Tapi faktanya begitulah. Terlalu banyak artikel reproduksi di Kompasiana. Penulisan artikel semacam itu, mungkin bisa disebut sebagai kegiatan “memahah biak”. Sudah ditelan, dikeluarkan lagi untuk dikunyah-ulang. Terus menerus begitu, sampai saripatinya hilang. Dengan kata lain, keseringan dimamah, artikel jadi kehilangan makna.
Saya pernah melakukan hal seperti itu. Tapi kemudian berusaha untuk meninggalkan cara itu. Atas kesadaran bahwa saya bukan sejenis mahluk “pemamah biak”.
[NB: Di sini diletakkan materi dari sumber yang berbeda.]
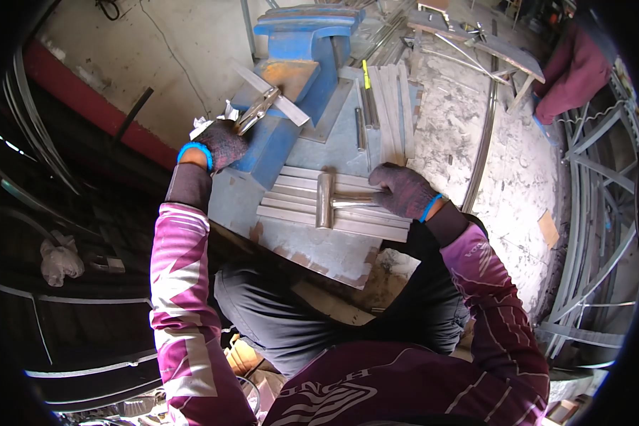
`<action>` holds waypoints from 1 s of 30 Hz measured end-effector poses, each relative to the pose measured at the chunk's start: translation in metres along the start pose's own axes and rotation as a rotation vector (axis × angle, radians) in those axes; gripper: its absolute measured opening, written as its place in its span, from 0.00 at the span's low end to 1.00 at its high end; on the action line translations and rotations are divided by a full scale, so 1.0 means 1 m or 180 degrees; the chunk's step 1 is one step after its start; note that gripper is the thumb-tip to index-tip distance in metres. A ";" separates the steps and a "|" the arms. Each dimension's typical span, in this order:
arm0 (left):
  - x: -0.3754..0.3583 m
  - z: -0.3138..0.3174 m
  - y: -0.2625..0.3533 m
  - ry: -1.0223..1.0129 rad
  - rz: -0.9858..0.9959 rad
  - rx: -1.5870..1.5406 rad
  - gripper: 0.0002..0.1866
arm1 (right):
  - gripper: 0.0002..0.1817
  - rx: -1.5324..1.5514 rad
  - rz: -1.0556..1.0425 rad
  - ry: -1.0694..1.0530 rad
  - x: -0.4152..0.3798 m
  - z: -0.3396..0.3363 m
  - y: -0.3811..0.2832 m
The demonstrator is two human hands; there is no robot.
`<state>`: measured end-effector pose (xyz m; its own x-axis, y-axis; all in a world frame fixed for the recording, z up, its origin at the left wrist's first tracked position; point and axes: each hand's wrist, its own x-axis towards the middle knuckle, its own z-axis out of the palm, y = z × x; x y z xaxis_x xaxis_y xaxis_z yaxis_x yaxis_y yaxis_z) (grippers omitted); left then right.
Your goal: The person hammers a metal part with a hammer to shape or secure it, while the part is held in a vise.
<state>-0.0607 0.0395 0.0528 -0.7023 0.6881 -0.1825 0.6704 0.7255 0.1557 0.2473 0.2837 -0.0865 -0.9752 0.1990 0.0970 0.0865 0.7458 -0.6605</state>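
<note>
My left hand (227, 145), in a dark knit glove, is closed around locking pliers (258, 112). Their jaws clamp a short flat metal bar (292, 111), which lies across the top of a blue bench vise (266, 148). On the right, my gloved right hand (407, 190) grips the handle of a metal hammer (324, 201). The hammer's head is over several flat metal strips (284, 200) laid side by side on the metal table (312, 259). Some crumpled white material (200, 128) shows just behind my left hand.
More long flat bars (387, 106) and a yellow-tipped tool (366, 74) lie beyond the vise. A low wooden bench (500, 51) stands farther back, near another person's maroon-clothed legs (575, 67). Metal frames (596, 184) line the right side; a plastic bag (62, 261) is at left.
</note>
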 end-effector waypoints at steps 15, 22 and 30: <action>0.002 -0.003 0.013 0.0118 -0.0428 0.0372 0.23 | 0.19 -0.1675 -0.0379 0.0002 -0.008 0.034 -0.034; -0.005 -0.007 0.016 0.0293 -0.0232 0.0338 0.23 | 0.12 0.1204 0.0005 -0.0560 -0.001 -0.047 -0.090; -0.019 -0.019 0.031 0.0435 -0.0316 0.0352 0.25 | 0.12 -0.2418 -0.3375 0.1748 0.158 -0.153 -0.149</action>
<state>-0.0315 0.0492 0.0796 -0.7871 0.6141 -0.0571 0.6132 0.7892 0.0346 0.1115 0.3013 0.1417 -0.4589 -0.5764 0.6762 -0.3677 0.8160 0.4460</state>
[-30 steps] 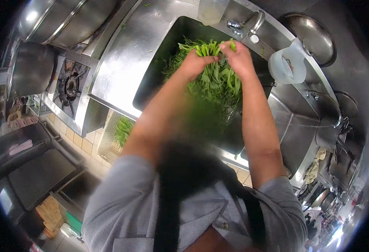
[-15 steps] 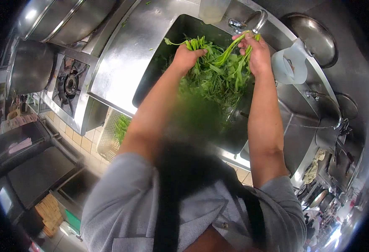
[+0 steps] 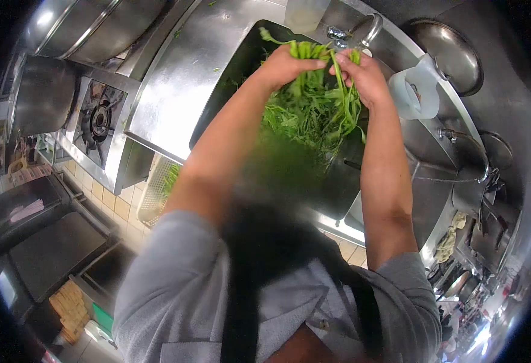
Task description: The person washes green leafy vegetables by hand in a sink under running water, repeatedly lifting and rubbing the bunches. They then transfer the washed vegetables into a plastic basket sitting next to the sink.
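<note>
My left hand (image 3: 284,65) grips a bunch of green stems (image 3: 306,51) over the far part of the sink (image 3: 217,107). Close beside it on the right, my right hand (image 3: 362,75) is closed on a few long leafy stems (image 3: 341,97), whose leaves hang down. Below both hands, a heap of leafy greens (image 3: 295,118) lies in the sink. A dark blur hides the near part of the heap.
A faucet (image 3: 371,30) and a cloudy plastic container (image 3: 306,13) stand behind the sink. A white plastic jug (image 3: 413,91) is at the right. A gas burner (image 3: 100,118) is on the left, with a white basket (image 3: 152,193) of greens below the counter.
My left hand has moved right and slightly up with its bunch, and my right hand has shifted a little left and down. The two hands are now closer together.
</note>
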`<action>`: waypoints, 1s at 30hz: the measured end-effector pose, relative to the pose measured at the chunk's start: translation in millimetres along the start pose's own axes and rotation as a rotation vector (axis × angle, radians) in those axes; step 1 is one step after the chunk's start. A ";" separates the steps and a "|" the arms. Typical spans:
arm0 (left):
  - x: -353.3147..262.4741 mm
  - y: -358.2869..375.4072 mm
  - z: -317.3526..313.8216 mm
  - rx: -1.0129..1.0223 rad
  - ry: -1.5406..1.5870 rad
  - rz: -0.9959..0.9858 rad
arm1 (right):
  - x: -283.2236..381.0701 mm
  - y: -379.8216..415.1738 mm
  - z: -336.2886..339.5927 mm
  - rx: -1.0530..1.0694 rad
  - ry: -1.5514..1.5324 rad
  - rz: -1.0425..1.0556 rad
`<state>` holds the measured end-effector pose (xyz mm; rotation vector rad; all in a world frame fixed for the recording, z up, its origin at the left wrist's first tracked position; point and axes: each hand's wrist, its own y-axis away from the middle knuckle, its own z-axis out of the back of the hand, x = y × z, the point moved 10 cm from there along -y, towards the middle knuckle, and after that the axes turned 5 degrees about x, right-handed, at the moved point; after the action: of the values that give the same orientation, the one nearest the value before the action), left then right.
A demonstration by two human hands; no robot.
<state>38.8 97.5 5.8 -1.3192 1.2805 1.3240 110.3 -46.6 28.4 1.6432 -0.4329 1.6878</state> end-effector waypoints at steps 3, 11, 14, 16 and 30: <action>-17.2 -12.7 -21.8 0.159 0.009 -0.071 | -1.9 0.6 -7.6 0.065 -0.122 -0.016; -27.1 -6.1 5.0 -0.131 0.063 -0.049 | 14.2 12.0 19.0 -0.159 0.491 0.170; -32.2 8.3 4.2 -0.214 0.103 0.080 | 22.3 18.1 -0.6 -0.171 0.694 0.185; -22.4 5.4 8.5 -0.288 0.194 0.059 | 25.7 18.4 -9.7 -0.212 0.787 0.207; 4.6 30.0 10.8 -0.420 0.360 0.067 | -48.3 8.5 43.1 -0.385 -0.161 -0.025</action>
<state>7.4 104.3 3.2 -1.8888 1.3353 1.5049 131.3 -94.7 -10.5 1.4917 -0.7611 1.3561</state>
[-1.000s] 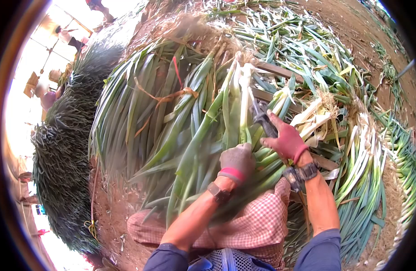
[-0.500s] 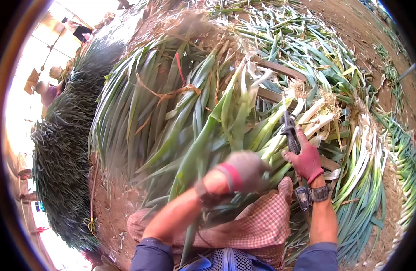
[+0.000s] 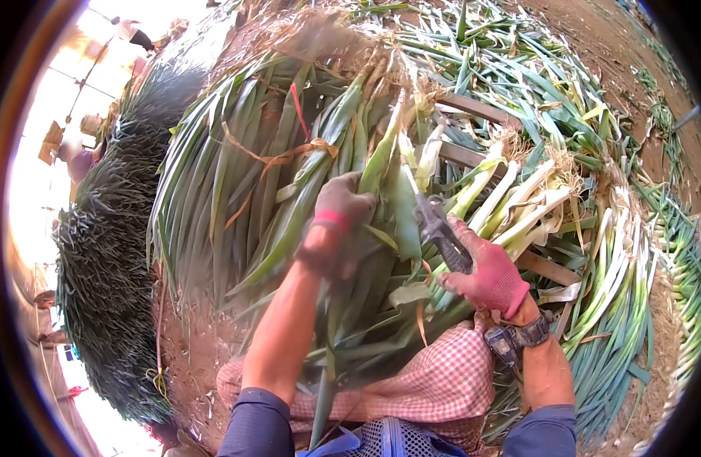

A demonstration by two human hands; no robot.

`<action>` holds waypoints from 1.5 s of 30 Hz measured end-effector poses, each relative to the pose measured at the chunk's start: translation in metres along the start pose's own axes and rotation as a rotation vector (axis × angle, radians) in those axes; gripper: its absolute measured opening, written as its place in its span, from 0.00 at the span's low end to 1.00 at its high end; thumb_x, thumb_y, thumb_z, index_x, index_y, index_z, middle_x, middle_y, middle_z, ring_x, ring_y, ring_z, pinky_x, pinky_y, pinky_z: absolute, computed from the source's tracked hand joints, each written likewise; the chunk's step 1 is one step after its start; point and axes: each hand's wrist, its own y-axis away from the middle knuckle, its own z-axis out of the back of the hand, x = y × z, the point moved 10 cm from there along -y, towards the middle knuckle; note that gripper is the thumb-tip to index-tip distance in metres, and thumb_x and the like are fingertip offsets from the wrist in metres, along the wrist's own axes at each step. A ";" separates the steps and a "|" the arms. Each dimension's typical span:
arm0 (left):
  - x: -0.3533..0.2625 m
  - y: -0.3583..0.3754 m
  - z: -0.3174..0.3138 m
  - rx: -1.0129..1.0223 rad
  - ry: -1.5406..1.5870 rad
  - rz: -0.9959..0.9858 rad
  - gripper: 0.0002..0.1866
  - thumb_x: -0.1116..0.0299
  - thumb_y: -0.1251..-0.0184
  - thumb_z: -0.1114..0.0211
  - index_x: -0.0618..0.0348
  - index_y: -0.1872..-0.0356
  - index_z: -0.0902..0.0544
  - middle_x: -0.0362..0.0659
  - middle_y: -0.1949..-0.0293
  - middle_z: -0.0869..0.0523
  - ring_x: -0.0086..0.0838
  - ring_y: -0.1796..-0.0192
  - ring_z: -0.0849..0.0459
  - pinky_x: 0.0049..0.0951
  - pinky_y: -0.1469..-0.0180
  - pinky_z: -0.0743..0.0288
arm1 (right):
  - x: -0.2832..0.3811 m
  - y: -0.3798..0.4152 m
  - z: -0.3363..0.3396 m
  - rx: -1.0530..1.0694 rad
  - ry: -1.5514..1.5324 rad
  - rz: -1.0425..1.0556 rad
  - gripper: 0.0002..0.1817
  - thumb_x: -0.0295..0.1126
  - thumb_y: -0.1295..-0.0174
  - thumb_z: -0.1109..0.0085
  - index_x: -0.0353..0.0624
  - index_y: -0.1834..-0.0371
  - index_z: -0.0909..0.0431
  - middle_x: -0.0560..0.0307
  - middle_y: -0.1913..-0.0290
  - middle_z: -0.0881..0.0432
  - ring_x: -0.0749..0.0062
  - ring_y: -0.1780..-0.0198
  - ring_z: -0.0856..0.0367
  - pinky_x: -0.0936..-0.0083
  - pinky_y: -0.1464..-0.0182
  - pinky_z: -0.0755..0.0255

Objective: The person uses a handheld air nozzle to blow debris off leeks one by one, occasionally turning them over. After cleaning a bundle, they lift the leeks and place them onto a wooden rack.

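My left hand (image 3: 344, 201), in a greyish glove with a pink cuff, is closed around the green leaves of a leek (image 3: 382, 156); its fingertips are partly hidden. In my right hand (image 3: 491, 274), gloved in dark red, is a black air blow gun (image 3: 446, 238). Its thin metal nozzle points up and left, close to the leek's leaves. Beside the blow gun, several leeks with white stalks (image 3: 518, 202) lie with roots pointing away from me. Under my left forearm, more long green leaves run toward my lap.
A large bundle of leeks (image 3: 221, 175) tied with brown cord spreads at the left. Beyond it rises a tall dark-green stack (image 3: 110, 297). Wooden slats (image 3: 480, 110) show among the leeks. More leeks (image 3: 613, 282) lie at my right. A person (image 3: 82, 161) is at the far left.
My left hand has moved up and left, from above my lap to the leek leaves. My right hand has shifted left and slightly down with the air blow gun, whose nozzle now points more leftward.
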 end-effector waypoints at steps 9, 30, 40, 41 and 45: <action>0.024 0.025 -0.011 0.064 0.591 0.151 0.22 0.71 0.38 0.26 0.73 0.44 0.13 0.41 0.61 0.08 0.22 0.64 0.13 0.26 0.60 0.20 | -0.008 -0.040 -0.018 0.123 0.106 -0.033 0.54 0.46 0.46 0.23 0.42 0.15 0.37 0.29 0.49 0.12 0.36 0.46 0.11 0.57 0.41 0.19; 0.029 0.045 -0.031 0.101 0.582 0.133 0.20 0.77 0.35 0.29 0.72 0.42 0.13 0.37 0.60 0.08 0.16 0.66 0.15 0.23 0.62 0.20 | -0.007 -0.053 -0.006 0.063 0.029 -0.057 0.55 0.48 0.43 0.23 0.35 0.15 0.39 0.30 0.50 0.11 0.42 0.48 0.09 0.60 0.41 0.19; -0.003 0.106 -0.037 0.074 0.422 0.040 0.19 0.76 0.35 0.30 0.69 0.43 0.12 0.36 0.59 0.07 0.15 0.61 0.14 0.24 0.57 0.17 | 0.010 -0.004 0.002 0.068 0.059 -0.093 0.56 0.46 0.45 0.22 0.39 0.14 0.39 0.24 0.40 0.15 0.38 0.38 0.13 0.59 0.34 0.22; -0.003 0.112 -0.043 0.072 0.423 0.037 0.19 0.76 0.35 0.30 0.69 0.43 0.12 0.36 0.59 0.07 0.15 0.61 0.14 0.24 0.57 0.17 | 0.012 0.000 -0.001 0.093 0.117 -0.095 0.56 0.46 0.45 0.22 0.39 0.14 0.39 0.24 0.38 0.16 0.39 0.36 0.14 0.59 0.33 0.22; -0.042 0.147 -0.049 0.081 0.386 0.034 0.17 0.59 0.35 0.30 0.57 0.50 0.10 0.53 0.61 0.07 0.44 0.59 0.07 0.43 0.52 0.16 | 0.002 0.016 0.016 0.001 0.077 -0.072 0.56 0.47 0.45 0.22 0.36 0.15 0.39 0.26 0.35 0.17 0.40 0.35 0.14 0.60 0.31 0.23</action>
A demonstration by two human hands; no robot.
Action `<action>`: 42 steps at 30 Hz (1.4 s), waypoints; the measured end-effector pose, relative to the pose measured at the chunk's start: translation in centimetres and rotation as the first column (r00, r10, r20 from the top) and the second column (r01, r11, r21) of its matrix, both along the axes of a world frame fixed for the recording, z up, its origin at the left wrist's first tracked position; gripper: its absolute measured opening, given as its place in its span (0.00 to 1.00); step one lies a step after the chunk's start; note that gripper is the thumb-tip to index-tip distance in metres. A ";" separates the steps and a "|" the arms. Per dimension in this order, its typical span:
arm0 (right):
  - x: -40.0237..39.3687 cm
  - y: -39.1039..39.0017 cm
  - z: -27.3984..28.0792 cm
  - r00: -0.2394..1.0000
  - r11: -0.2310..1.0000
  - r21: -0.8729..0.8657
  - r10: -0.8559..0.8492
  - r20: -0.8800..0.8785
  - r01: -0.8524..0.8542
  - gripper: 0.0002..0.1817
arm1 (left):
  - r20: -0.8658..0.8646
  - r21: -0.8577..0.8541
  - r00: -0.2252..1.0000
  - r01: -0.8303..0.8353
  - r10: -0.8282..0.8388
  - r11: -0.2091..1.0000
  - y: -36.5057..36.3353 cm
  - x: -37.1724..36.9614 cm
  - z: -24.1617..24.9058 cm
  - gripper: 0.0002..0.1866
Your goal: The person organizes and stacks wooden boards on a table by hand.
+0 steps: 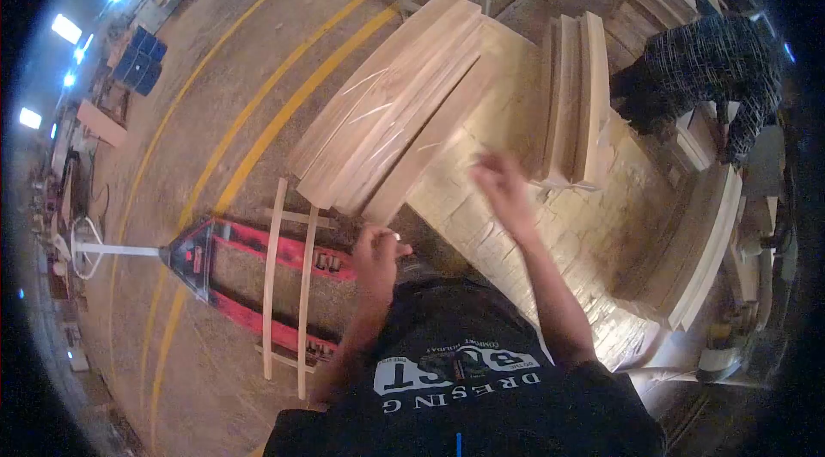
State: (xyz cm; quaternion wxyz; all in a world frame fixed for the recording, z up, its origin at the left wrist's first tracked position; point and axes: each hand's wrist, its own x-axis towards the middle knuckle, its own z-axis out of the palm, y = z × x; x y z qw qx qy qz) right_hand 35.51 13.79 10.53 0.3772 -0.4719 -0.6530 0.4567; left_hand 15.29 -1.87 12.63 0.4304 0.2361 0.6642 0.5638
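My left hand (375,256) is near the lower end of a stack of long, pale wooden boards (391,100). Its fingers are curled, with a small whitish spot at the fingertips that I cannot make out. Blurred by motion, my right hand (505,190) is raised over the light, patchy work surface (464,190), between that stack and a second group of upright boards (574,100). Whether its fingers are open or closed does not show. Thin white streaks run across the near stack's boards.
A red pallet truck (232,306) stands at left with two wooden strips (273,285) across it. On the right another person (700,70) in a patterned top bends over boards. Curved boards (700,255) lie at the surface's right edge. Yellow lines (284,104) mark the floor.
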 end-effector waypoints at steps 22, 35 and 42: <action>-2.1 0.0 5.9 0.771 0.826 -0.545 -0.438 -0.463 0.142 0.46 | -0.785 0.262 0.609 0.493 -0.114 0.830 4.9 5.0 4.9 0.08; 3.9 2.4 10.3 0.846 0.901 -0.282 -0.414 -0.335 0.330 0.42 | -0.699 0.293 0.714 0.244 0.033 0.924 8.6 0.2 5.7 0.07; 12.1 7.0 10.3 0.908 0.886 0.201 -0.416 -0.053 0.418 0.38 | -0.594 0.172 0.795 0.275 -0.123 0.946 4.5 1.3 1.2 0.06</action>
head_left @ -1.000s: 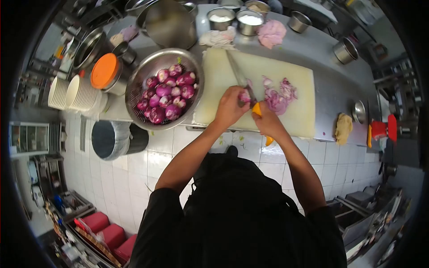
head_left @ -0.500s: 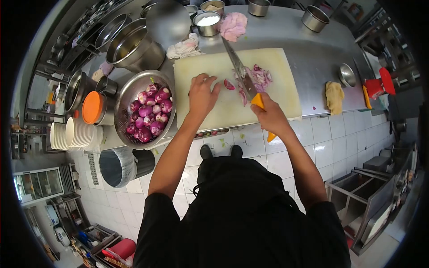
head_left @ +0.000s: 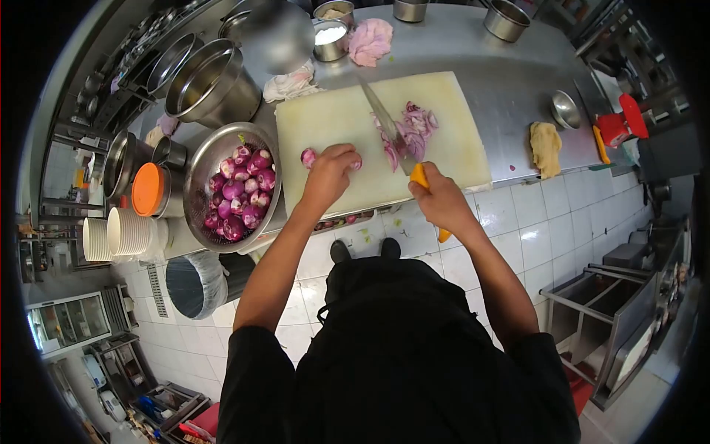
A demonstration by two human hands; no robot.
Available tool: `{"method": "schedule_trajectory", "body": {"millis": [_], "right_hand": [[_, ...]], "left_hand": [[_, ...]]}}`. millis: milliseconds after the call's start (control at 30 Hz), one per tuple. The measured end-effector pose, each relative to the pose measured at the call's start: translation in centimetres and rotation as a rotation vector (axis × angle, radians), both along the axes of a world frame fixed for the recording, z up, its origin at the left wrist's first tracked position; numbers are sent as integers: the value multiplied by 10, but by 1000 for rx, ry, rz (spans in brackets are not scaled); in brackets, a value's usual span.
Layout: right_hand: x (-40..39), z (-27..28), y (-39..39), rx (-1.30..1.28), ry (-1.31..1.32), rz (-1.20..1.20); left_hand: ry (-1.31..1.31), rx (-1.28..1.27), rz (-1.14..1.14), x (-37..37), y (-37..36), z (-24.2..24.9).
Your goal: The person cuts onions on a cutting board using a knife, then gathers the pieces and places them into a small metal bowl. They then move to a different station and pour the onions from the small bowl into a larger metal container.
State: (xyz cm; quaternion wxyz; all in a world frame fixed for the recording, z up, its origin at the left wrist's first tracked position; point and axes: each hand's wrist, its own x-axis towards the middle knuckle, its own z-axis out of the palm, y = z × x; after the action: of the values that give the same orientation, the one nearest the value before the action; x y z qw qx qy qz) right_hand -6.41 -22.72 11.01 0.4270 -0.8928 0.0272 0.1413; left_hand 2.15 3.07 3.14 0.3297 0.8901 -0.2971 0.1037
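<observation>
My right hand (head_left: 442, 198) grips the yellow handle of a large knife (head_left: 381, 111). Its blade points away from me over the cutting board (head_left: 318, 115), along the left of a pile of sliced red onion (head_left: 418, 127). Left of the blade, my left hand (head_left: 329, 176) is closed, fingers curled, around an onion piece (head_left: 356, 161) that shows at its fingertips. Another onion piece (head_left: 308, 157) lies on the board just left of that hand. Peeled red onions (head_left: 240, 189) fill a perforated metal colander (head_left: 194, 166) beside the board.
Behind the board are a crumpled white cloth (head_left: 292, 83), a pink cloth (head_left: 370, 42) and a metal pot of white contents (head_left: 330, 33). A yellow cloth (head_left: 546, 150), a metal bowl (head_left: 566, 109) and a red scale (head_left: 620, 126) sit to the right. A lined bin (head_left: 196, 285) stands below.
My left hand has closed on an onion piece, and another piece now shows left of it. The knife has shifted to the left side of the sliced pile. The whole view has shifted slightly.
</observation>
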Motion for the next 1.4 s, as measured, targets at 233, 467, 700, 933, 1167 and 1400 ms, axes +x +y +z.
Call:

Lebih baik diam tak menulis, ketimbang menjadi “pemamah biak”. Contoh yang baik untuk ini saya kira adalah Kompasianer Sarwo Prasojo. Tadinya beliau ini tergolong Kompasianer “Ikut Angin”. Maksudnya, kemana angin bertiup ke situ dia terbawa. Sampai kemudian, mungkin setelah bertapa di Karangbolong, dia menemukan dirinya sebagai cerpenis.
Maka, rekan Sarwo sekarang konsisten hanya menulis cerpen dan harus Head Line. Kalau tak Head Line, lebih baik tak menulis cerpen. Ini prinsip yang mengagumkan, patut diteladani. Dan saya tahu rekan Sarwo tak mudah untuk sampai ke level itu. Apalagi, selera sastranya sebenarnya tak lebih rendah dari saya.
Satu-satunya Kompasianer yang saya tak ingin teladani adalah Felix Tani. Dia ini tergolong Kompasianer anarkis yang menulis apa saja yang dia mau dengan cara apa saja yang terpikir olehnya. Lebih buruk lagi, dia memproklamirkan diri sebagai penulis artikel picisan dan sangat bangga dengan predikat itu. Saya ingatkan, jangan tiru Kompasianer aneh ini.
Saya agak heran juga sebenarnya ada yang tertarik ikut-ikutan anarkis seperti Felix Tani. Satu orang yang sudah mengaku adalah Kompasianer Pebrianov, menyebut dirinya sebagai penulis “tanpa celana.” Sekarang ini, saya pikir, rekan Pebrianov adalah Kompasianer penulis artikel picisan terbaik di Kompasiana. Boleh ditiru prestasinya.
Sudah 594 kata. Bukankah tadi saya bilang tak menulis artikel di Kompasiana hari ini?
Betul, saya memang tak menulis artikel di Kompasiana hari ini. Di atas kan sudah ada pemberitahuan: artikel ini tidak pernah ada.
Jadi kalau Anda merasa membaca artikel sekarang ini, yakinkanlah diri bahwa Anda sedang membaca sebuah artikel yang tidak pernah ada.